[Cluster-devel] [PATCH] gfs2: fix GL_SKIP node_scope problems
Andreas Gruenbacher
agruenba at redhat.com
Wed Sep 29 16:42:37 UTC 2021
On Wed, Sep 29, 2021 at 5:35 PM Andreas Gruenbacher <agruenba at redhat.com> wrote:
>
> Hi Bob,
>
> On Wed, Sep 29, 2021 at 3:21 PM Bob Peterson <rpeterso at redhat.com> wrote:
> > Before this patch, when a glock was locked, the very first holder on the
> > queue would unlock the lockref and call the go_lock glops function (if
> > one existed), unless GL_SKIP was specified. When we introduced the new
> > node-scope concept, we allowed multiple holders to lock glocks in EX mode
> > and share the lock.
> >
> > But node-scope introduced a new problem: if the first holder has GL_SKIP
> > and the next one does NOT, since it is not the first holder on the queue,
> > the go_lock op was not called. Eventually the GL_SKIP holder may call the
> > go_lock sub-function (e.g. gfs2_rgrp_bh_get) but there was still a
> > window of time in which another non-GL_SKIP holder assumes the go_lock
> > function had been called by the first holder. In the case of rgrp glocks,
> > this led to a NULL pointer dereference on the buffer_heads.
> >
> > This patch tries to fix the problem by introducing two new glock flags:
> >
> > GLF_GO_LOCK_NEEDED, which keeps track of when the go_lock function needs
> > to be called to "fill in" or "read" the object before it is referenced.
> >
> > GLF_GO_LOCK_IN_PROG which is used to determine when a process is
> > in the process of reading in the object. Whenever a function needs to
> > reference the object, it checks the GLF_GO_LOCK_NEEDED flag, and if
> > set, it sets GLF_GO_LOCK_IN_PROG and calls the glops "go_lock" function.
> >
> > As before, the gl_lockref spin_lock is unlocked during the IO operation,
> > which may take a relatively long amount of time to complete.

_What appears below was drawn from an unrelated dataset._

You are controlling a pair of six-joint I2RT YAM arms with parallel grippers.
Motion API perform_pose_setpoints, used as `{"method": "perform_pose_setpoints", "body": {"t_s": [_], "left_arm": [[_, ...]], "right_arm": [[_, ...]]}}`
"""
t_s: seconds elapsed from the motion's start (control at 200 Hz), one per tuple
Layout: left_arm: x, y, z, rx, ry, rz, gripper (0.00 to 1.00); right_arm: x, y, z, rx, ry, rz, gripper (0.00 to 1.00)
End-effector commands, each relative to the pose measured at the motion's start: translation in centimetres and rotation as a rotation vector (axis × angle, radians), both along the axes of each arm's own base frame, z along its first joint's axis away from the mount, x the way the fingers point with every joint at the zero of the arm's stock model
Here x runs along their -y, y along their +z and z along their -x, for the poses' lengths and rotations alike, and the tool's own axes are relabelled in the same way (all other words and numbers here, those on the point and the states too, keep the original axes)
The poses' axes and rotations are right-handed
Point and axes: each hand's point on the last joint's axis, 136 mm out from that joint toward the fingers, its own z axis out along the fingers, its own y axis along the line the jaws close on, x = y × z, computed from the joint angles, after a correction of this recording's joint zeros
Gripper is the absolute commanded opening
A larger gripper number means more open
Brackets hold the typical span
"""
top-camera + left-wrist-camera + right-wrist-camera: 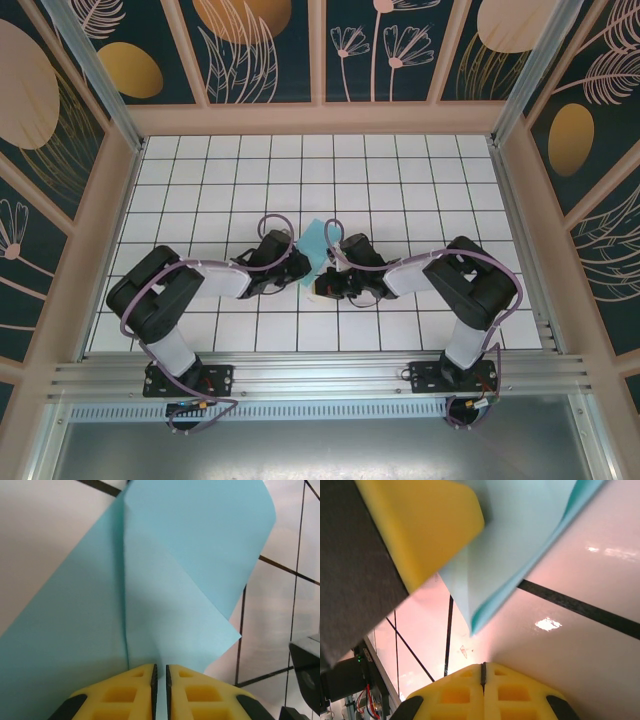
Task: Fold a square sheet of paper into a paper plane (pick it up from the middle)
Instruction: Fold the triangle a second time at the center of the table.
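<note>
- Your two arms are bolted at the near edge of the white gridded table (400, 180), and both reach inward to meet at its centre.
- Your right gripper (483, 666) is closed, its yellow fingers pressed flat together with nothing between them. From overhead it (322, 283) sits just on the near side of the paper.
- Your left gripper (160, 669) is almost closed. Only a thin slit is left between its yellow fingers, and the paper's near edge runs into that slit, so it has the sheet pinched.
- The right wrist camera shows one yellow finger (430, 525) of your left gripper lying against the paper, which hangs clear above the table there.
- The square sheet of paper (175, 580) is light blue, with one flap folded over along a crease running away from your left fingers.
- From overhead the sheet (314, 240) is at the centre of the table, between the two wrists and well away from every edge.
</note>
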Motion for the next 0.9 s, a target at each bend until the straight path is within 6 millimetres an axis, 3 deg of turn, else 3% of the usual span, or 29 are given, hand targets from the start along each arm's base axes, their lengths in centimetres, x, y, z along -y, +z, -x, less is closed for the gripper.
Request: {"method": "perform_pose_setpoints", "body": {"t_s": [0.0, 0.21, 0.43, 0.575, 0.59, 0.711, 0.896], "left_arm": [[-0.1, 0.5, -1.5, 0.039, 0.002, -0.022, 0.17], [0.4, -0.3, -1.5, 0.016, -0.011, 0.003, 0.18], [0.7, -0.2, 0.1, -0.021, -0.011, 0.100, 0.18], [1.0, 0.0, 0.7, -0.044, -0.014, 0.147, 0.20], [1.2, 1.1, 0.6, -0.023, -0.018, 0.167, 0.21], [1.5, 2.9, 0.1, 0.019, -0.020, 0.203, 0.24], [0.5, 5.3, -1.9, 0.113, 0.016, 0.107, 0.33]], "right_arm": [[4.6, -5.5, 3.6, -0.141, -0.007, 0.242, 0.00], [4.2, -4.8, 3.4, -0.130, -0.002, 0.224, 0.00], [1.2, 1.2, 0.8, -0.004, -0.015, 0.064, 0.00], [-0.4, 2.9, -0.7, 0.023, -0.032, 0.015, 0.00], [-0.5, 3.0, -0.9, 0.027, -0.034, 0.012, 0.00], [-0.2, 3.2, -1.9, 0.058, -0.073, 0.047, 0.00], [0.6, 4.3, -2.9, 0.103, -0.108, 0.059, 0.00]]}}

While
> > unlocked, if another process determines go_lock is still needed, it sees
> > the GLF_GO_LOCK_IN_PROG flag is set, and waits for the go_lock glop
> > operation to be completed. Once GLF_GO_LOCK_IN_PROG is cleared, it needs
> > to check GLF_GO_LOCK_NEEDED again because the other process's go_lock
> > operation may not have been successful.
> >
> > To faciliate this change, the go_lock section of function do_promote
> > was extracted to its own new function, gfs2_go_lock. The reason we do
> > this is because GL_SKIP callers often read in the object later.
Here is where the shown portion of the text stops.